**Exercise details:**
Would you transcribe each entry precisely as it stands, setting aside any images?

Dataset excerpts
"""
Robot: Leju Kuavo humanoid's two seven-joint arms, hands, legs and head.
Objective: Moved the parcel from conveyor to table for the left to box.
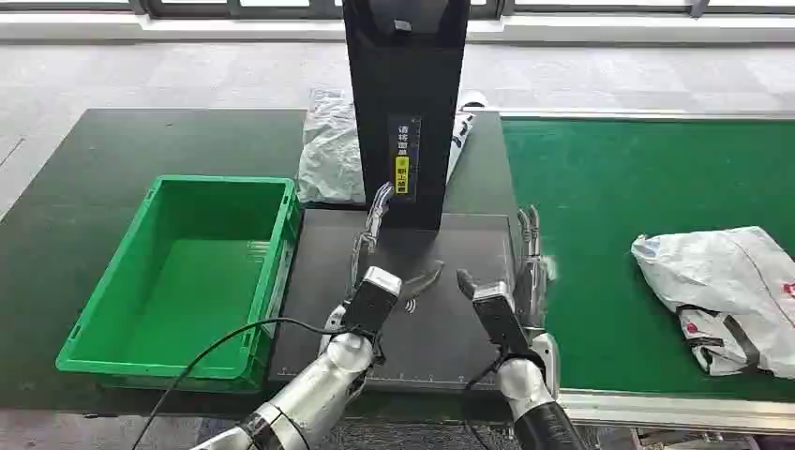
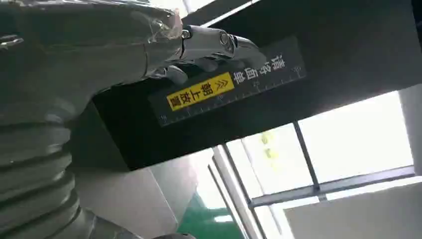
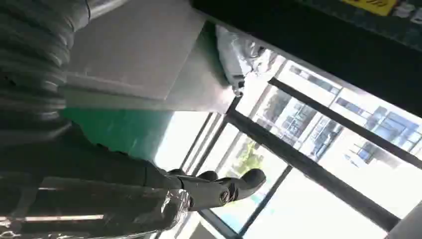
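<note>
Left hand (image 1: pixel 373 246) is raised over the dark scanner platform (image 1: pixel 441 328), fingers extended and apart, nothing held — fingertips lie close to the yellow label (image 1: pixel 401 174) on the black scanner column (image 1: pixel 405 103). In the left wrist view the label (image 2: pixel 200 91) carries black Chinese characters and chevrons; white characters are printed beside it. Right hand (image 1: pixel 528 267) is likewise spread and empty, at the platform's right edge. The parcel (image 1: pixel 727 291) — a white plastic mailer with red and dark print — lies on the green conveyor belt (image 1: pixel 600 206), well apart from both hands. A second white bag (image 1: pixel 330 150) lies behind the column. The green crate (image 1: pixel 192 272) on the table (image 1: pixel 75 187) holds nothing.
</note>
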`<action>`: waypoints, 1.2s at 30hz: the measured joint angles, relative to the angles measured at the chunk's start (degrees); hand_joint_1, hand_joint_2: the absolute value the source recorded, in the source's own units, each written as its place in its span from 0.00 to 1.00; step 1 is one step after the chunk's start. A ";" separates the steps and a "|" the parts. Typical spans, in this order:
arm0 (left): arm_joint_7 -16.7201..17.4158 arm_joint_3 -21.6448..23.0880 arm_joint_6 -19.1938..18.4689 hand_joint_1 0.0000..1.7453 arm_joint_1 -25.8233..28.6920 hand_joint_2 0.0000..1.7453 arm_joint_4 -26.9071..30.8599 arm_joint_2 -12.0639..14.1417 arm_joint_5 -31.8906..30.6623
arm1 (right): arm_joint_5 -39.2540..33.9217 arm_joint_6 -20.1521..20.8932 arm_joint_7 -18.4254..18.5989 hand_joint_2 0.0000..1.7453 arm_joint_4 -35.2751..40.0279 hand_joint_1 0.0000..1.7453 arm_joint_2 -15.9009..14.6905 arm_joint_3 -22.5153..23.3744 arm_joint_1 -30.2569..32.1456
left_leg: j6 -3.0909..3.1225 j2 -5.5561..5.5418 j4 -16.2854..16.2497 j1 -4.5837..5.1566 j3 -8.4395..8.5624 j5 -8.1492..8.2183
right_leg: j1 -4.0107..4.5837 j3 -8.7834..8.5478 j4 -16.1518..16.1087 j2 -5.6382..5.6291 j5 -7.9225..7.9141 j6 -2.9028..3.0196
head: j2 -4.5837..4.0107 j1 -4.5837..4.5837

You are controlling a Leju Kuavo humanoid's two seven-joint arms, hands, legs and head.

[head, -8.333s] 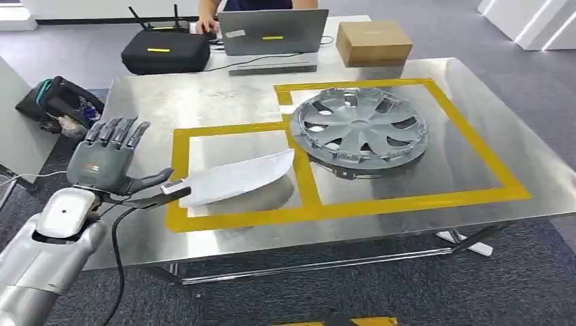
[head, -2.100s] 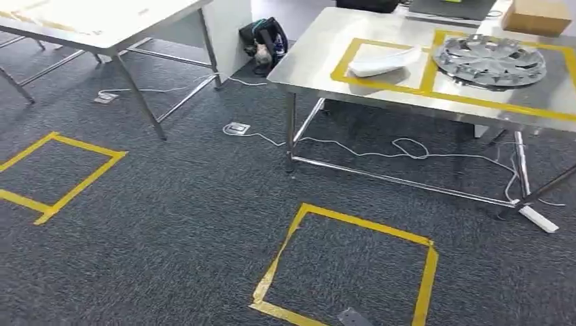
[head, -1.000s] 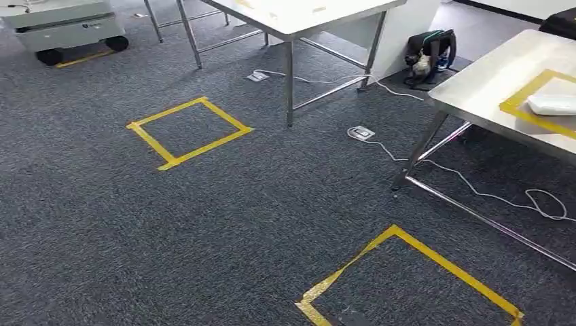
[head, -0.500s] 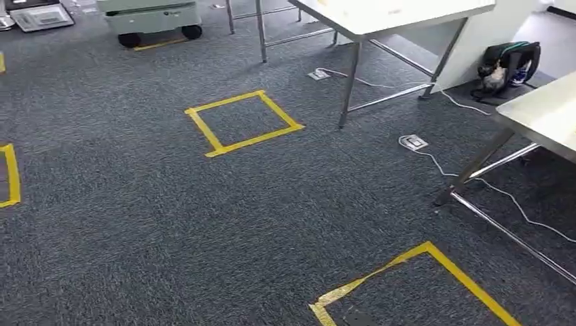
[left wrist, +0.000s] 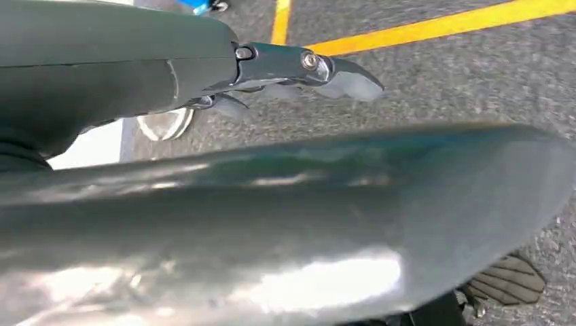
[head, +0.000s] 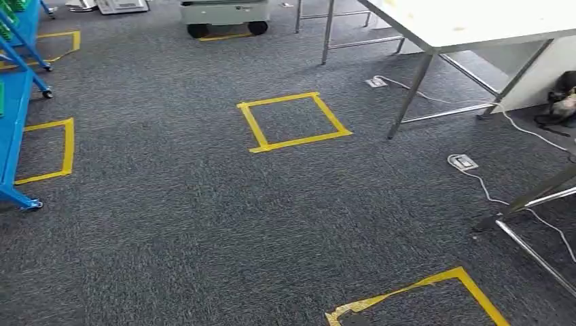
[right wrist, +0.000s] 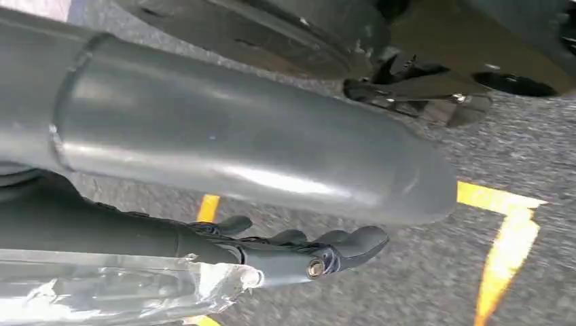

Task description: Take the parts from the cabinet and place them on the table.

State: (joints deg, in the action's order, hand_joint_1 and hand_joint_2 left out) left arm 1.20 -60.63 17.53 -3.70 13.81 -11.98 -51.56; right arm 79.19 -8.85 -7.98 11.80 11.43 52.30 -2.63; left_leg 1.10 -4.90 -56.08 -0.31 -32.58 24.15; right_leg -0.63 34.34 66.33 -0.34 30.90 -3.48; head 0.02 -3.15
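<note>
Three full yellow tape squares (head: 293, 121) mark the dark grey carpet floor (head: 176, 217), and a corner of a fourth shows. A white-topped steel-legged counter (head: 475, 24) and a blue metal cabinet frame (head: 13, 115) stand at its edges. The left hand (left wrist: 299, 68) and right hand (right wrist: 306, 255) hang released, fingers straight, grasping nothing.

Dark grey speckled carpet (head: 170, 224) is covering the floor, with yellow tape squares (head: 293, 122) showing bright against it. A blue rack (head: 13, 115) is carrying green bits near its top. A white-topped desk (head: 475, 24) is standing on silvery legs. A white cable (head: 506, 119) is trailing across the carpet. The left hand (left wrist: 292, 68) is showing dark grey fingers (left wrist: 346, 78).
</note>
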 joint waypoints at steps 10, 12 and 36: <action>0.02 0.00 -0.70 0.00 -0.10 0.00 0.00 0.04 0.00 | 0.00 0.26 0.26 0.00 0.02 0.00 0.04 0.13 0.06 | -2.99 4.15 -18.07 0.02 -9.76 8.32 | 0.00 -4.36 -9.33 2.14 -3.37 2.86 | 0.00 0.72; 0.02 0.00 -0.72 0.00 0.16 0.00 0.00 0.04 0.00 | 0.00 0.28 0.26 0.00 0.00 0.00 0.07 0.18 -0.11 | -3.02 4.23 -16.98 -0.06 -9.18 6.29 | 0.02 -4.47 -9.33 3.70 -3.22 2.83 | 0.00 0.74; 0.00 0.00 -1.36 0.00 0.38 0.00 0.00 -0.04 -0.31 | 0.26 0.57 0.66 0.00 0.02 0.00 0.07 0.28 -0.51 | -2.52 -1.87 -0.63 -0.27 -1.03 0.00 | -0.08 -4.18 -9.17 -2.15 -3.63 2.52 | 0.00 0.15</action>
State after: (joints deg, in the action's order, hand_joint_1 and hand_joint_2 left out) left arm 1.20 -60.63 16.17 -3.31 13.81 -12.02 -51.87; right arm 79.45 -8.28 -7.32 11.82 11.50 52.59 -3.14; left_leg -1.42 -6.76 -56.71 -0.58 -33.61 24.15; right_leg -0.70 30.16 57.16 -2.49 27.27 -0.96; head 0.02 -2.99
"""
**Written solution:**
Robot: Leju Kuavo humanoid's two seven-joint arms, hands, legs and head.
Objective: Moved the parcel from conveyor to table for the left to box.
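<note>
Left hand (image 1: pixel 373 246) is raised over the dark scanner platform (image 1: pixel 441 328), fingers extended and apart, nothing held — fingertips lie close to the yellow label (image 1: pixel 401 174) on the black scanner column (image 1: pixel 405 103). In the left wrist view the label (image 2: pixel 200 91) carries black Chinese characters and chevrons; white characters are printed beside it. Right hand (image 1: pixel 528 267) is likewise spread and empty, at the platform's right edge. The parcel (image 1: pixel 727 291) — a white plastic mailer with red and dark print — lies on the green conveyor belt (image 1: pixel 600 206), well apart from both hands. A second white bag (image 1: pixel 330 150) lies behind the column. The green crate (image 1: pixel 192 272) on the table (image 1: pixel 75 187) holds nothing.
</note>
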`<action>`: waypoints, 1.2s at 30hz: the measured joint angles, relative to the angles measured at the chunk's start (degrees); hand_joint_1, hand_joint_2: the absolute value the source recorded, in the source's own units, each written as its place in its span from 0.00 to 1.00; step 1 is one step after the chunk's start. A ";" separates the steps and a "|" the parts. Typical spans, in this order:
arm0 (left): arm_joint_7 -16.7201..17.4158 arm_joint_3 -21.6448..23.0880 arm_joint_6 -19.1938..18.4689 hand_joint_1 0.0000..1.7453 arm_joint_1 -25.8233..28.6920 hand_joint_2 0.0000..1.7453 arm_joint_4 -26.9071..30.8599 arm_joint_2 -12.0639..14.1417 arm_joint_5 -31.8906..30.6623
arm1 (right): arm_joint_5 -39.2540..33.9217 arm_joint_6 -20.1521..20.8932 arm_joint_7 -18.4254..18.5989 hand_joint_2 0.0000..1.7453 arm_joint_4 -35.2751..40.0279 hand_joint_1 0.0000..1.7453 arm_joint_2 -15.9009..14.6905 arm_joint_3 -22.5153..23.3744 arm_joint_1 -30.2569..32.1456
left_leg: j6 -3.0909..3.1225 j2 -5.5561..5.5418 j4 -16.2854..16.2497 j1 -4.5837..5.1566 j3 -8.4395..8.5624 j5 -8.1492..8.2183
right_leg: j1 -4.0107..4.5837 j3 -8.7834..8.5478 j4 -16.1518..16.1087 j2 -5.6382..5.6291 j5 -7.9225..7.9141 j6 -2.9028..3.0196
head: j2 -4.5837..4.0107 j1 -4.5837..4.5837

You are controlling a Leju Kuavo humanoid's two seven-joint arms, hands, legs and head.

[head, -8.333s] 
[head, -2.100s] 
[head, -1.000s] 
[head, -0.500s] 
[left wrist, +0.000s] 
[head, +0.000s] 
[right wrist, +0.000s] 

Task description: Take the parts from the cabinet and place them on the table.

State: (joints deg, in the action's order, hand_joint_1 and hand_joint_2 left out) left arm 1.20 -60.63 17.53 -3.70 13.81 -11.98 -51.56; right arm 79.19 -8.85 -7.98 11.80 11.43 52.30 -2.63; left_leg 1.10 -4.90 -56.08 -0.31 -32.58 24.15; right_leg -0.63 34.34 66.33 -0.34 30.90 -3.48; head 0.02 -3.15
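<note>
Three full yellow tape squares (head: 293, 121) mark the dark grey carpet floor (head: 176, 217), and a corner of a fourth shows. A white-topped steel-legged counter (head: 475, 24) and a blue metal cabinet frame (head: 13, 115) stand at its edges. The left hand (left wrist: 299, 68) and right hand (right wrist: 306, 255) hang released, fingers straight, grasping nothing.

Dark grey speckled carpet (head: 170, 224) is covering the floor, with yellow tape squares (head: 293, 122) showing bright against it. A blue rack (head: 13, 115) is carrying green bits near its top. A white-topped desk (head: 475, 24) is standing on silvery legs. A white cable (head: 506, 119) is trailing across the carpet. The left hand (left wrist: 292, 68) is showing dark grey fingers (left wrist: 346, 78).
</note>
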 joint waypoints at steps 10, 12 and 36: <action>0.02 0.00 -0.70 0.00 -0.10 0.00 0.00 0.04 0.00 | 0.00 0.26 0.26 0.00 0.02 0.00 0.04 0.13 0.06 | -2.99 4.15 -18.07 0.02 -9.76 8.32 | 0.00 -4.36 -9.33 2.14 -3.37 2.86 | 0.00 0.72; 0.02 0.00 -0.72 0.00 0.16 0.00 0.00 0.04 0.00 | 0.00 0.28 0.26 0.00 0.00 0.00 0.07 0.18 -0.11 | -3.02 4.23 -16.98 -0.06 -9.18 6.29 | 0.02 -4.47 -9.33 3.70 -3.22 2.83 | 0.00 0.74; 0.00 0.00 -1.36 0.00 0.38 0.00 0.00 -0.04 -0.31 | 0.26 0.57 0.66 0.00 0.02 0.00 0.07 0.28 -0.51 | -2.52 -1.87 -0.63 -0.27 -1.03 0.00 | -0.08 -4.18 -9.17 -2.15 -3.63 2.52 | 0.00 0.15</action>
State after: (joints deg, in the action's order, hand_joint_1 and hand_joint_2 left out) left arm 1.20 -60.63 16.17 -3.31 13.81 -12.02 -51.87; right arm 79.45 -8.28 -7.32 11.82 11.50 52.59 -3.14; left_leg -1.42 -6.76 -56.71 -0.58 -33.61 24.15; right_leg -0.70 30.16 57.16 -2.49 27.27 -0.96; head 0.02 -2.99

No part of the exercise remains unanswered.